In einem einführenden Lehrervortrag referierte der Autor zusammenfassend die Analysen aus Teil I seines Buches, um die Bedeutung des Themas und die allgemeinen Rahmenbedingungen der psychosozialen Ergotherapie bei Kindern und Jugendlichen aufzuzeigen.

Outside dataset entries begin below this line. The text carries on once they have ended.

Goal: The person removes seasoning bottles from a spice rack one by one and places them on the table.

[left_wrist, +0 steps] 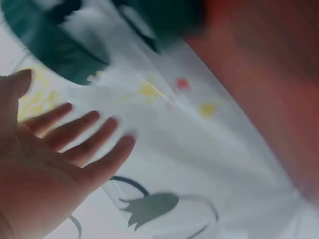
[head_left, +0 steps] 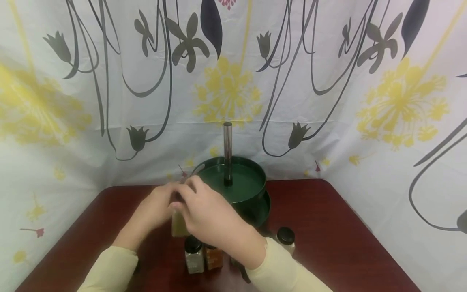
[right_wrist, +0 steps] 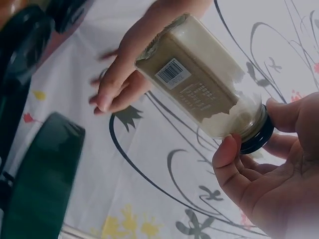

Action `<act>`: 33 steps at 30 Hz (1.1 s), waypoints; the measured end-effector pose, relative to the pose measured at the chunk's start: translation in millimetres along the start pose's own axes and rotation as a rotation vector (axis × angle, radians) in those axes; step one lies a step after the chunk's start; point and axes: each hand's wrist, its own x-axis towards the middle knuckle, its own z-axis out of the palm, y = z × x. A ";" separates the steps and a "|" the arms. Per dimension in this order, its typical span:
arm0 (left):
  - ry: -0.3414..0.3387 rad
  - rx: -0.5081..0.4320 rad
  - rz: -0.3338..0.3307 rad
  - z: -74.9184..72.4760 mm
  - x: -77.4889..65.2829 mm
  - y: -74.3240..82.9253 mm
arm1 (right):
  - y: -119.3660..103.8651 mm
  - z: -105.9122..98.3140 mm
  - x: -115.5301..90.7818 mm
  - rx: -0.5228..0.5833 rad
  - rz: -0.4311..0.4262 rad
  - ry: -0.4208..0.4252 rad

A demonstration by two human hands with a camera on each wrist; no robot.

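Note:
A square glass spice jar (right_wrist: 194, 84) holds pale beige powder and carries a barcode label. My right hand (right_wrist: 279, 174) pinches it by its black lid (right_wrist: 258, 135), and the jar's base tips up and away. In the head view the lower part of the jar (head_left: 179, 225) shows under my right hand (head_left: 208, 209). My left hand (left_wrist: 55, 164) has its fingers extended and spread, with nothing in the palm. From the right wrist view, the left hand (right_wrist: 127, 74) is behind the jar; whether it touches the glass I cannot tell.
Behind the hands stands a green two-tier round tray (head_left: 248, 178) with a metal post (head_left: 228, 150). Nearer are black-lidded jars: one greyish (head_left: 195, 259), one orange-brown (head_left: 214, 258), another (head_left: 286, 239) farther right. A patterned curtain (head_left: 292, 101) surrounds the dark red table (head_left: 303, 202).

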 end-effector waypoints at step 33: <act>-0.050 0.079 -0.008 9.0 -7.8 -22.8 | -21.9 77.8 -6.8 -0.165 -0.082 -0.239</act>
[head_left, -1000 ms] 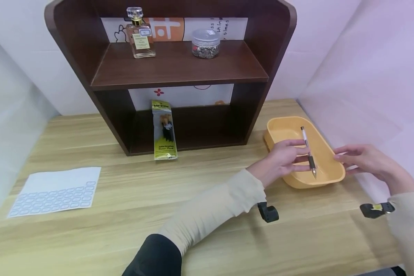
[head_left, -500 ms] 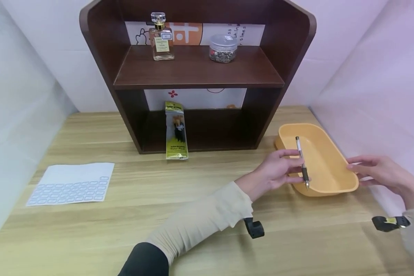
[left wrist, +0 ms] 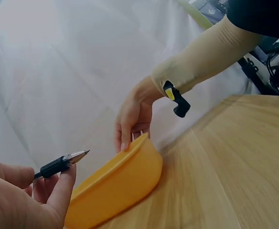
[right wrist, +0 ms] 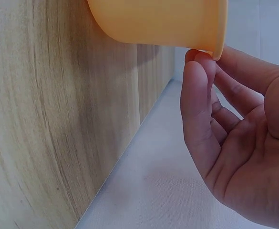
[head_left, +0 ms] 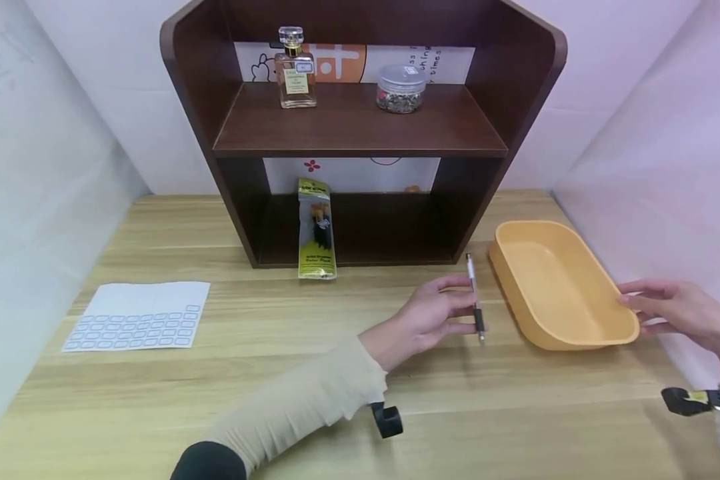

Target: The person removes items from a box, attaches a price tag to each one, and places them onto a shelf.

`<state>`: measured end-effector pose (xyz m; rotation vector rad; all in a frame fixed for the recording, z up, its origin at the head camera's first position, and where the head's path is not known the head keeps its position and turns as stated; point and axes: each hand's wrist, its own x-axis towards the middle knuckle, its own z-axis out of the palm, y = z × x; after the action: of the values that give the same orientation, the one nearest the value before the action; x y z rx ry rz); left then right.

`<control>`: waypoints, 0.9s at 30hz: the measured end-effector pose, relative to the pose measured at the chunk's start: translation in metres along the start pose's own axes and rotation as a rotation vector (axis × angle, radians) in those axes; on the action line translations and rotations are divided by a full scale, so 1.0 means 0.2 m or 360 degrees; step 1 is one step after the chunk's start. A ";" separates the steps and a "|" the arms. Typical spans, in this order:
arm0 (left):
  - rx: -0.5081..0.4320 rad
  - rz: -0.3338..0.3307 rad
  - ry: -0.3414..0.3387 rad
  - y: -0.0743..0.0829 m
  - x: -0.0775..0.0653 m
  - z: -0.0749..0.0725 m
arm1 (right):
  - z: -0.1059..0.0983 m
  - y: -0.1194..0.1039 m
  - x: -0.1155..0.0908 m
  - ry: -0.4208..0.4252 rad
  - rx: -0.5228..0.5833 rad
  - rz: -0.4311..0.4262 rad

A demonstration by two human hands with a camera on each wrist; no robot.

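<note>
In the head view my left hand [head_left: 426, 317] pinches a ballpoint pen [head_left: 478, 317] with a clear barrel and black grip, its tip toward me. The pen is held above the table, just left of a yellow plastic basin [head_left: 567, 280]. The left wrist view shows the pen's metal tip [left wrist: 77, 156] pointing away from the fingers. At the basin's right end, my right hand [head_left: 681, 310] pinches its rim. In the right wrist view the fingertips [right wrist: 195, 71] lie under the lip of the basin [right wrist: 163, 21], the thumb at its other side. Nothing lies in the basin.
A dark brown shelf [head_left: 360, 133] stands at the back. It carries a perfume bottle [head_left: 296, 80], a lidded clear jar [head_left: 401, 90] and a packet of artist brushes [head_left: 316, 230]. A label sheet [head_left: 138, 317] lies left. White walls [head_left: 654, 160] close in both sides.
My left hand has carried the pen leftward, from over the basin to beside it. The right hand stays at the basin's rim. The head view has shifted slightly.
</note>
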<state>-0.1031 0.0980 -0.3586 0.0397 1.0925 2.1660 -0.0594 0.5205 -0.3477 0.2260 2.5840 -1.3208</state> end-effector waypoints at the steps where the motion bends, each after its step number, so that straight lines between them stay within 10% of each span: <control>1: 0.0013 -0.0002 0.0005 0.00 -0.02 -0.03 | 0.00 0.01 0.00 0.0002 -0.0008 0.0009; 27: 0.0435 -0.0142 0.0141 0.03 -0.24 -0.51 | -0.02 0.05 -0.06 0.0037 0.0004 0.0101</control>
<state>-0.1029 -0.0035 -0.4069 0.0182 1.4086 1.9424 -0.0456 0.5302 -0.3497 0.3227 2.5718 -1.3067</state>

Danach konnte sich jeder der zwanzig Schüler aus einen Pool ausgewählter Lektionen aus Teil II des Buches eine (oder auch mehrere kurze) Lektion(en) als Referatthema auswählen. In dem Referate-Pool befanden sich schwerpunktmäßig Lektionen aus Teil II Kapitel 5 (Maßnahmen und Vorgehensweisen), sowie einzelne Lektionen aus Teil II Kapitel 2 bis 4. Im folgenden war es Aufgabe jedes Schülers, die Informationen der von ihm gewählten Lektion(en) in einem kleinen Referat in eigenen Worten verständlich vorzutragen („Pflicht“) und zudem - je nach persönlicher Initiative - beispielsweise durch Demonstrationen, weitere Informationsquellen, eigene Erfahrungen oder anderes zu ergänzen („Kür“) und das Ganze danach in der Klasse zur Diskussion zu stellen. Zum Abschluss eines jeden Referats wurden die wesentlichen Inhalte dann noch anhand der Textverständnisfragen aus dem Buch von der Klasse aus dem Gedächtnis mündlich rekapituliert.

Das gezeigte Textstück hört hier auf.